# Paypal in egypt



## steveolena

Hi just thought i`d let everyone know that yesterday i made 2 purchases from ebay and paid with paypal from Hurghada, i`ve been here 7 months and was told this wasn`t possible, all i did was answer a few security questions and hey presto! I contacted paypal a while back and they said it was not allowed from an Egyptian IP address. Anyway my goods are on the way to a friends house in the UK, YIPPEE!:eyebrows:


----------



## menas

paypal is not working in Egypt and the Mid-east.


----------



## steveolena

menas said:


> paypal is not working in Egypt and the Mid-east.


I`ve just done it from Hurghada, erm! i think thats in Egypt lol


----------



## SilverMagpie

We use Paypal often enough here in Egypt. Never had any problem...


----------



## menas

I mean to create an account from here. to charge it for example, Have you tried that from egyptian bank to paypal ? If yes would be cool.


----------



## menas

you may check those out 
https://www.facebook.com/eg.paypal?sk=info
How to use Paypal from Egypt (Money matters)


----------



## Horus

I have a business and investigated this very careful, you will find over time your paypal account WILL become limited as the Egypt IP address gets blocked

The ONLY way around this is to use a private VPN - I recommend UKVPN

As I am an established member I hope that is not spam but helpful -


----------



## Ladylav

steveolena said:


> Hi just thought i`d let everyone know that yesterday i made 2 purchases from ebay and paid with paypal from Hurghada, i`ve been here 7 months and was told this wasn`t possible, all i did was answer a few security questions and hey presto! I contacted paypal a while back and they said it was not allowed from an Egyptian IP address. Anyway my goods are on the way to a friends house in the UK, YIPPEE!:eyebrows:


Wow, that's great news! However, I thought that if you had a Paypal account that had been registered in the other country you could still use it here, but you couldn't set one up from here with an Egyptian bank account or something. I don't know, but either way, we can use Paypal, and that's AWESOME!:clap2:


----------



## Horus

Ladylav said:


> Wow, that's great news! However, I thought that if you had a Paypal account that had been registered in the other country you could still use it here, but you couldn't set one up from here with an Egyptian bank account or something.

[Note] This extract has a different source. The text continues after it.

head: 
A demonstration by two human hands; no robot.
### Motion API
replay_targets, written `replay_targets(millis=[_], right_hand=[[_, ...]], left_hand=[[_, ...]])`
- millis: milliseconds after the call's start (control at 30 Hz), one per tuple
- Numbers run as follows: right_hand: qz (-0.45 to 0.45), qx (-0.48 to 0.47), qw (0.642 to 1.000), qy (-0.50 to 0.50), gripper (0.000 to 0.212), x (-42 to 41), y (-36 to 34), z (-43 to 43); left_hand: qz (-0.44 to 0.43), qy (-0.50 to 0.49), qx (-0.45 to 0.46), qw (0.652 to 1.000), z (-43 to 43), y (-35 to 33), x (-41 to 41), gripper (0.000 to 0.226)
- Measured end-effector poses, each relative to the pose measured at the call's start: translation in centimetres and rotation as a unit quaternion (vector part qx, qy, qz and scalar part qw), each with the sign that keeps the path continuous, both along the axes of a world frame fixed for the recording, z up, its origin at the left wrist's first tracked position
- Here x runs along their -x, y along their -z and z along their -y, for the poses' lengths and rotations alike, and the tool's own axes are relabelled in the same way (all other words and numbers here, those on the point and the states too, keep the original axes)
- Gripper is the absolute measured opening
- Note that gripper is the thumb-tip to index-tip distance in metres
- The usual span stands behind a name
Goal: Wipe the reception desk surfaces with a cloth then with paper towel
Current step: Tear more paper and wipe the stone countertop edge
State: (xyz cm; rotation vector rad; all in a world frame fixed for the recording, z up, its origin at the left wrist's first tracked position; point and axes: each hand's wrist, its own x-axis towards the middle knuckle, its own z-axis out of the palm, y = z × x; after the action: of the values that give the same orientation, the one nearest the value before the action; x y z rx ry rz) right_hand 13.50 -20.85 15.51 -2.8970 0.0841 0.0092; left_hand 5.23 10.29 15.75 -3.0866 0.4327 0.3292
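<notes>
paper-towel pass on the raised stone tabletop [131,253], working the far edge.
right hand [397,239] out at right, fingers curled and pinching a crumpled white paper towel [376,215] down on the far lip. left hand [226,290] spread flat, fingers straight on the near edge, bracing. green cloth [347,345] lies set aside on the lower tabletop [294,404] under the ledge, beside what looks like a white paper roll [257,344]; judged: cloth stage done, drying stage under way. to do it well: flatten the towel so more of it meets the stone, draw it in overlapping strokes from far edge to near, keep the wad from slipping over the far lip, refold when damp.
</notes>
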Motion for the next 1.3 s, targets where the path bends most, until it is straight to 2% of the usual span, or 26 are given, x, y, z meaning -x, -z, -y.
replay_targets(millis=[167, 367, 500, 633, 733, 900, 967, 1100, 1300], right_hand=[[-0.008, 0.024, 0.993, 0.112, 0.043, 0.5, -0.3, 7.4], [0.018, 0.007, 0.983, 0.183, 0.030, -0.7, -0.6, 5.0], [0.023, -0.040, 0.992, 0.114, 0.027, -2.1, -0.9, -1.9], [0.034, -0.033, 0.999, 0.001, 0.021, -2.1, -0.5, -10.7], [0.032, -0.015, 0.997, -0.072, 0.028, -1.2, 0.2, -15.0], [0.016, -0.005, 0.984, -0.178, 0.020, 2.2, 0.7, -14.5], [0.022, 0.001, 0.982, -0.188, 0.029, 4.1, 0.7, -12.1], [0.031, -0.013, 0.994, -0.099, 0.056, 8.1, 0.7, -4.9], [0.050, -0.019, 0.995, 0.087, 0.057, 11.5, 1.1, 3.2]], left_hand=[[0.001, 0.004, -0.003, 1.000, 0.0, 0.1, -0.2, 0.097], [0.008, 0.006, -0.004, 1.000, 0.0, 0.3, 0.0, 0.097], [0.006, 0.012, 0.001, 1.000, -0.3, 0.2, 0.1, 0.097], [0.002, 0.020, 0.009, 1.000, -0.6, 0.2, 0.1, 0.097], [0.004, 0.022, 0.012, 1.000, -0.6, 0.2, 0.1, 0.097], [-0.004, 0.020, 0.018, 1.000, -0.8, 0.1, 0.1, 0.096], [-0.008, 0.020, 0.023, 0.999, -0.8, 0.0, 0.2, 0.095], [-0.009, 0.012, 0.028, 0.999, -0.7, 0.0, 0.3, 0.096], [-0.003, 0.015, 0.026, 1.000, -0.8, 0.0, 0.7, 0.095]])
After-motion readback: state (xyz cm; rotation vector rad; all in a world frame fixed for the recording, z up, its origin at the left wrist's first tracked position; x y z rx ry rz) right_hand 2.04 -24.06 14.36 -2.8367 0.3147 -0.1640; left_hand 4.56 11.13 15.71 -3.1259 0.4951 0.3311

I don't know, but either way, we can use Paypal, and that's AWESOME!:clap2:


Yes until your IP address get's blocked *after a time*, I know this for a fact you will be crying unless you get a UK VPN

Simply look at the threads here, some of which I researched in detail as I have a business, but heck don't take it from me learn the hard way

If someone reads this who has a business and they don't listen it could be a very costly mistake due to the downtime of seeking an alternative payment method.

http://www.expatforum.com/expats/go...egypt/79182-paypal-egypt.html#post530933#1108

So far Alert Pay works but they can be problematic with customer service - they don't block Egypt, nor does No Chex but you must open your account in the UK if you plan to run your business from here - but consult with them before doing anything as rules can change


----------



## PoleDancer

Horus said:


> Yes until your IP address get's blocked *after a time*, I know this for a fact you will be crying unless you get a UK VPN


My experience also. I also now use PayPal only via a UK VPN.


----------